An increase in funding share and available lab space helps to keep the Bay State’s biotech and pharma sectors strong.
Pictured: Weeks Bridge in Cambridge, Mass./iStock, Amy Li
The Massachusetts Biotechnology Council, the nation’s oldest biotech trade association, released its 2023 Industry Snapshot on September 6. The report found that biotech and pharmaceutical companies in Massachusetts added more research and development and biomanufacturing jobs than in most other states in 2022.
The biopharma R&D workforce in Massachusetts had a year-over-year growth rate of 8.5% between 2021 and 2022, according to the report. During the same period, the R&D workforce grew by 6.8% in California and Pennsylvania and by 1.9% in New Jersey. Biomanufacturing, meanwhile, grew by 6.3% in Massachusetts, compared with 5.8% in New Jersey, 4.6% in Maryland and 1.8% in North Carolina.
A Supportive Climate
The biotech and biopharma ecosystems in Massachusetts have many factors working together to spur growth, Ben Bradford, head of external affairs for Massachusetts Biotechnology Council (MassBio), told BioSpace. One is that the state government tends to support these industries, regardless of which party is in power. This support includes funding for the Massachusetts Life Sciences Center, which administers an internship program and gives grants and loans to life sciences companies in the state, among other initiatives, Bradford said.
Another factor is that the nonprofit ecosystem in Massachusetts, including universities, hospitals and healthcare groups, provides strong talent and R&D pipelines. “Nonprofits bring in the National Institutes of Health dollars from the federal government,” Bradford said. Although just 2% of the U.S. population lives in Massachusetts, nonprofit entities in the state received 9% of all NIH funding in 2022. The state ranked third in the country, behind California and New York, in the number of grants approved and the total amount of funds awarded by the NIH.
Pandemic-era expansion created an excess inventory of lab space across Massachusetts, which gives lessees flexibility when choosing a location. Biopharma startups now have 61.9 million square feet of lab space from which they can choose. Projections for expansion during the coming year are between 14 to 17 million square feet.
“The commercial real estate component has been building the space that companies in Massachusetts need to continue to expand, so they can put their VC money toward research and development,” said Bradford.
Venture Capital
Bradford said Massachusetts also has a venture capital community that understands the complexities of the science and the challenges of growing an early-stage biopharma company. In the first half of 2023, VC investors gave Massachusetts-based companies $3.7 billion, a decrease compared to the first half of 2022. However, that figure represents the highest first-half total of any year outside of 2020–2022, which was a record-setting period due to the COVID-19 pandemic and the race to develop a vaccine, among other factors. Bradford noted that VC funding of biopharmas in the state steadily increased from 2010 through 2023, if the three pandemic years are discounted. “VC funding continues to grow because we have such sophisticated investors here in Massachusetts,” he said.

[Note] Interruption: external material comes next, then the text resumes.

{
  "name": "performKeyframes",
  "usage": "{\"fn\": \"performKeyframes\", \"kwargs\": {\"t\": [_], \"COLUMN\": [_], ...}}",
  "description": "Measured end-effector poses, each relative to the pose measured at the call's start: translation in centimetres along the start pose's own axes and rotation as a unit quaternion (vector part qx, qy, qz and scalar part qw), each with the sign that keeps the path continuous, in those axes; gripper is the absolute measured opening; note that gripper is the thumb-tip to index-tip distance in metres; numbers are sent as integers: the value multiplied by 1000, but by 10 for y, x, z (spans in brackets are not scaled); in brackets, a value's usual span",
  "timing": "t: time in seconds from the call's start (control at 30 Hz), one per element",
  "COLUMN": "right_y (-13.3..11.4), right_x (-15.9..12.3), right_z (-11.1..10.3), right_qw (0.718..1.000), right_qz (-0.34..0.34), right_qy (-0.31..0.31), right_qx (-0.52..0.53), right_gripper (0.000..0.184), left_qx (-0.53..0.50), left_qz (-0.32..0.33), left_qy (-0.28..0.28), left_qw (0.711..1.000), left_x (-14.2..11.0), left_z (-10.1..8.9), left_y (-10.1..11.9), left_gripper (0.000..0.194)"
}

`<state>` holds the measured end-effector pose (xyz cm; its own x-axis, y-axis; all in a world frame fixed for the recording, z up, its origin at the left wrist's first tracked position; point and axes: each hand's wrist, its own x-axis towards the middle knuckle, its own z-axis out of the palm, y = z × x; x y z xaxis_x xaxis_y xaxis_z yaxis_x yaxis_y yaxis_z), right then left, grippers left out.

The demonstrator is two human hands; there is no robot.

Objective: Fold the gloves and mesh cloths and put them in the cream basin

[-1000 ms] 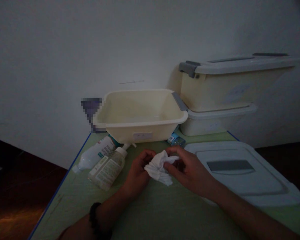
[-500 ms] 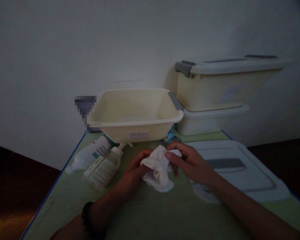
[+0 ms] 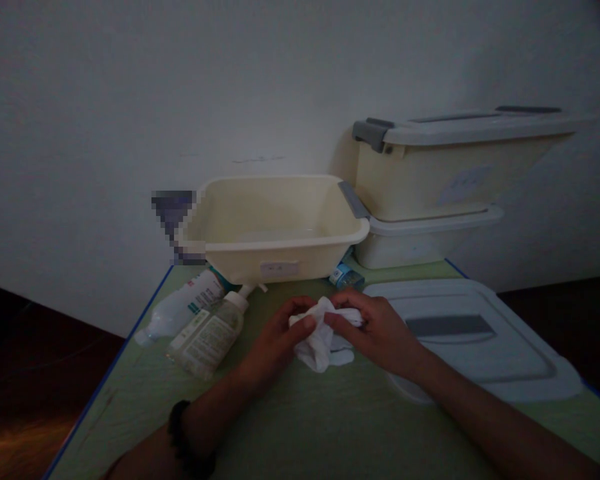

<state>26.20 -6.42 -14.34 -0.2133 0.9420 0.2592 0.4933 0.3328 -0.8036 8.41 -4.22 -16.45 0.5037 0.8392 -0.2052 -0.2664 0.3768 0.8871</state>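
A crumpled white cloth (image 3: 321, 350) is bunched between my two hands above the green table; whether it is a sock or another small piece of fabric I cannot tell. My left hand (image 3: 286, 330) grips its left side, thumb on top. On the other side my right hand (image 3: 373, 327) pinches the cloth between thumb and fingers, and a folded part sticks out beneath that hand's index finger. Just beyond the hands stands an open cream plastic bin (image 3: 280, 260) with a small label on its front.
A clear pump bottle (image 3: 210, 337) and a white bottle (image 3: 180, 307) lie on the left of the table (image 3: 280, 427). A small blue bottle (image 3: 346, 276) lies by the bin. To the right is a flat grey-white lid (image 3: 470, 363); behind it two lidded bins (image 3: 420, 180) are stacked.
The cloth is bunched more tightly, with less hanging down. My left thumb has come over its top, and both hands have drawn closer together.
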Motion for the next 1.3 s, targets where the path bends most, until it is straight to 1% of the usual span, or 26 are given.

Overall, VC investors gave biopharma companies in Massachusetts 32% of VC funds invested in the industry in the U.S. during the first half of this year, a 6% increase from the first half of 2022. The average round of funding was $34.2 million, compared to $15.6 million nationally.
In the Pipeline
Excluding megacap pharmaceutical companies and those that make generics, companies in Massachusetts have the second highest rate of R&D spending, behind those based in California. Massachusetts R&D expenditures account for 33% of national R&D spending. Biotechs in the state spend about 69% of their total operating budget on R&D.
Perhaps as a result, the drug development pipelines of Massachusetts-based companies make up 14.9% of the U.S. pipeline and 6.5% of the global pipeline, a decrease from last year’s figures of 15.6% and 7.2%, respectively. The most common therapeutic areas for drug development in Massachusetts are oncology (34%), central nervous system (16%) and infectious disease (10%). Although Massachusetts has a population of less than 7 million people, it has a drug development pipeline that is almost half that of China, a nation of 1.3 billion people.
Acquisitions in the Commonwealth
During the first half of 2023, 11 companies based in Massachusetts were acquired by companies such as Takeda, AstraZeneca and Ipsen, for a total of $10.47 billion. This is an increase from $4.47 billion for the same number of acquisitions during the same period last year.
Massachusetts-based companies such as Ironwood Pharmaceuticals, Moderna and Leap Therapeutics acquired eight companies during the first half of 2023, for $1.39 billion. This is an increase over the same period last year, during which seven companies were acquired for $649 million.
In another sign of continued Genetown momentum, on September 26 the Advanced Research Projects Agency for Health (ARPA-H) announced that the Investor Catalyst Hub for its new ARPANET-H network will be located in Cambridge. “MassBio feels positively about the future of the industry in the state,” Bradford said. “That said, we need to ensure that the current headwinds we are facing do not grow.”